Figure 1. EURUSD/ weekly
Key pivot points are identified with the large black dots over the price bars. These are areas of support and resistance. The most recent pivot comes in at 1.35447; a weekly close over this level suggests that Euro will gain strength against the Dollar or the Dollar weakens against the Euro. This has yet to happen although the Euro has been probing higher.
Why is this chart important? Weakness in the Dollar continues to imply higher prices for risk assets, such as equities and commodities. The Dollar remains negatively correlated to equities. I believe it is that simple. Recent Dollar weakness has been highly correlated with equity strength. See figure 2 a daily chart comparing the Power Shares DB US Dollar Bull (symbol:UUP) (blue line) to the S&P Depository Receipts (symbol: SPY) (black line). The red vertical lines identify peaks and troughs in the UUP and these coincide nicely (and inversely) with swings in the SPY.

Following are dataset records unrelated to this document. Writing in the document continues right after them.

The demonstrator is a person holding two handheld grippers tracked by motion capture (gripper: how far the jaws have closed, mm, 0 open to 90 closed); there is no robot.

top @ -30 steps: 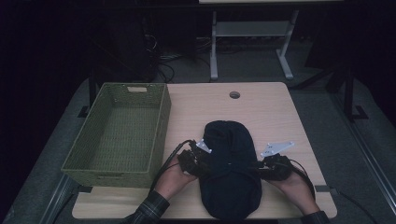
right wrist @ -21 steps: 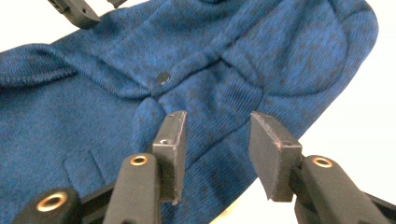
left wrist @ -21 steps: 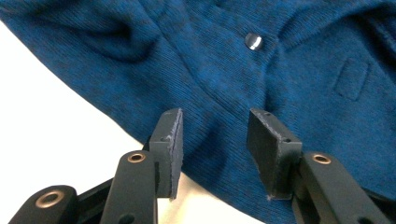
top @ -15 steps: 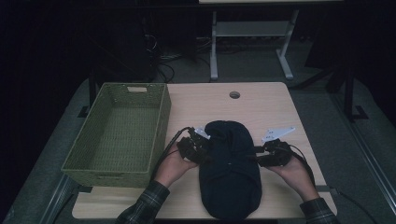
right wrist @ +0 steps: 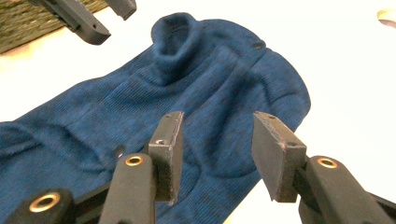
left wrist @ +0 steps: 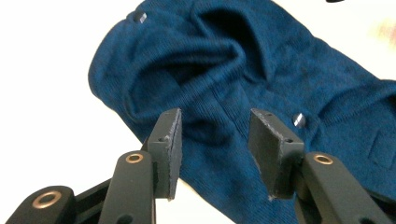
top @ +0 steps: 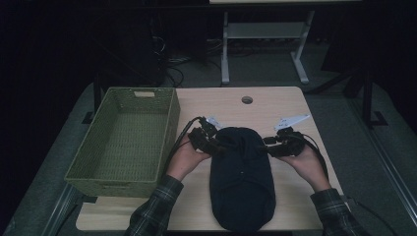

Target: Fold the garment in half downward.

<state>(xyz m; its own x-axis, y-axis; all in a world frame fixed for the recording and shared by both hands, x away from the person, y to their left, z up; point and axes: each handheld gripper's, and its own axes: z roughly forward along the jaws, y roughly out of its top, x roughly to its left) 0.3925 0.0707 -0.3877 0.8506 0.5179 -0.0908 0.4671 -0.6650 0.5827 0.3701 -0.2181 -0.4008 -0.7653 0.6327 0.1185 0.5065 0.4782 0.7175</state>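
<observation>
My left gripper (top: pixel 212 143) has just let its jaws spread; they stand apart over the dark blue knitted garment (top: pixel 242 179), gripping nothing. My right gripper (top: pixel 272 144) has likewise just been opening and holds nothing, its pads clear of the cloth. The garment lies folded lengthwise on the pale wooden table (top: pixel 216 103), between my hands. The green woven basket (top: pixel 167 129) stands just left of it.
</observation>
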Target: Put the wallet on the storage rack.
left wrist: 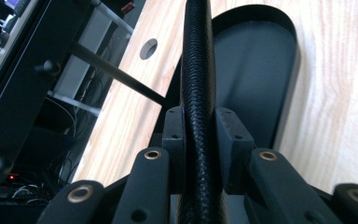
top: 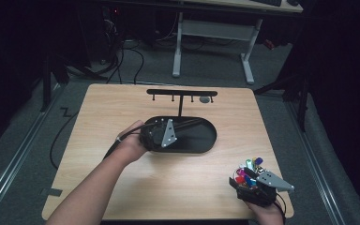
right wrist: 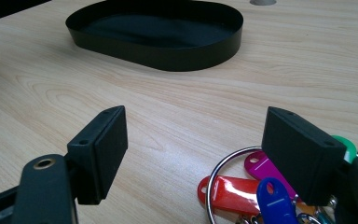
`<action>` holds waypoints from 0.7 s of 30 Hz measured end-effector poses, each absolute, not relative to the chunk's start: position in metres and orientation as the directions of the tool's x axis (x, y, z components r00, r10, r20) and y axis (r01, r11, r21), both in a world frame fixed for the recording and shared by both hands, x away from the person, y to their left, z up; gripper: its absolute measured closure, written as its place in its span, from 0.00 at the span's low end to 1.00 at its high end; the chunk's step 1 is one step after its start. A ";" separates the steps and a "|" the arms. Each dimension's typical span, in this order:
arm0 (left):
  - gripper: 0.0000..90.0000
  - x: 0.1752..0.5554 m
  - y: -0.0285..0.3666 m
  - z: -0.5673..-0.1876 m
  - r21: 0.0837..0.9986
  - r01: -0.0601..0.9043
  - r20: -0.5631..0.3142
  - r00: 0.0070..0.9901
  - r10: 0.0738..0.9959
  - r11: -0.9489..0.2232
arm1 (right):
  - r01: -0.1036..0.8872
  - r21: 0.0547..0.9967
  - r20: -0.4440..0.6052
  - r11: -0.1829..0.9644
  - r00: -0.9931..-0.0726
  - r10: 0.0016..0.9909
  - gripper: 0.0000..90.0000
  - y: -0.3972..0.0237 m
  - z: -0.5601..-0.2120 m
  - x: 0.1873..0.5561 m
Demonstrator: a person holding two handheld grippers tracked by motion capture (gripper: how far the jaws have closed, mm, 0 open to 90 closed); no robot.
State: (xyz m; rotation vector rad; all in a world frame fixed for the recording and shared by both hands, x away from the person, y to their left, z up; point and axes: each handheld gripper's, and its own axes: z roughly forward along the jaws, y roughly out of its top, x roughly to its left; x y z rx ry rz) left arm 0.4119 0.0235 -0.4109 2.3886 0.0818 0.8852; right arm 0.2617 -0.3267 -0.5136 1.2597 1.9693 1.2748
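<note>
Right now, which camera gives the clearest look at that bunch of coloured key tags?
The right gripper view: the key tags lie close up on their metal ring, red, pink and blue plainly readable, partly behind one jaw. The high view shows them as a small colourful cluster beside the right gripper.

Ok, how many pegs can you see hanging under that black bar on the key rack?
4 pegs under the rack's bar: far left, left of the post, right of the post, far right. None appears hidden.
</note>
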 end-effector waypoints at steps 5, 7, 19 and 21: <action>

Figure 2. UUP v. SPY/ daily
5 comments:
this is somehow opposite to "inflation index" headwinds for equities; that index is in the extreme zone (headwind for equities). A weakening dollar will strengthen that inflation index even higher, but in the same time is equities positive because dollar weakness. Put into the equation extreme bullishnes which is a headwind as well and I understand nothing out of this.
thanks for the post!
not sure about the correlation between the USD and equities. Yes, when the dollar declines, equities/comm rise, however, the inverse has not been true since the dollar has strengthened. In fact, and amazingly, the markets have completely ignored the strength in the dollar. Take a look at the link for a chart. It is much easier to compare UDN (inverse of UUP) and SPX since the correlation is direct.
http://stockcharts.com/h-sc/ui?s=SPY&p=60&yr=2&mn=0&dy=0&id=p27211060709&a=186132640
when nothing makes sense, then you are being toyed with...as in this f;n market!
D-man:
Would you agree that my use of these pivots -that I have derived - tends to be reasonably precise? Not always correct but better than most tools?
Remember, these pivots are signals - like a MACD cross- but in my opinion, better.
If there is a close over a key pivot that generally means it is time to get long that asset; I cannot change the fact that it happened; the story that you or I want to put to it is just that.
I have a friend who believes that stocks go higher and bonds yields go lower in the coming months; that is a scenario that differs from the consensus; most think as bonds as safe havens so if bonds get a bid, then stocks must be doing poorly...but he believes stocks go higher and bonds go higher....that's his story but we shall see what the price action tells us
The close over the pivot has yet to happen on the EURUSD and yes, the implications as WE have suggested don't jive with the headwinds facing equities - but I cannot change the fact that EURUSD closed over a pivot that I deem to be bullish
In the end, I try - and it is very hard to do - to put more conviction into what I see on that graph than what I think might happen. Either way I go about it, I am sure to get some wrong, so by looking at the graph, I take myself out of it.
Does that make sense?
horeman:
I went back and looked at UUP v. SPY and UDN V. SPY
In the run up to Dec 09, UDN and SPY were very tightly correlated; since then, UDN has been going down while equities have gone down and then up; so over the last 3 months they have diverged in the general sense
But, looking at the week by week swings, it is still pretty clear that when the Dollar goes down the SPY goes up
thanks for posting
Guy
"Would you agree that my use of these pivots -that I have derived - tends to be reasonably precise? Not always correct but better than most tools?"
Totally agree, I said already I prefer the pivots to other tools. Simple and effective.
All I wanted to do is combine the explanations in the last 2 posts (EUR/USD and Time to short S&P) as they seem to oppose one another in the "logic behind those". If EUR closes above pivot it will help equities but also the components of the "inflation index"; on the other hand the "inflation index" here is a headwind for equities so do you agree it's a bit confusing? I mean one of the two will win, right? :)
One thing I'm sure about: equities will go only up.
Anyway, I appreciate your post as always.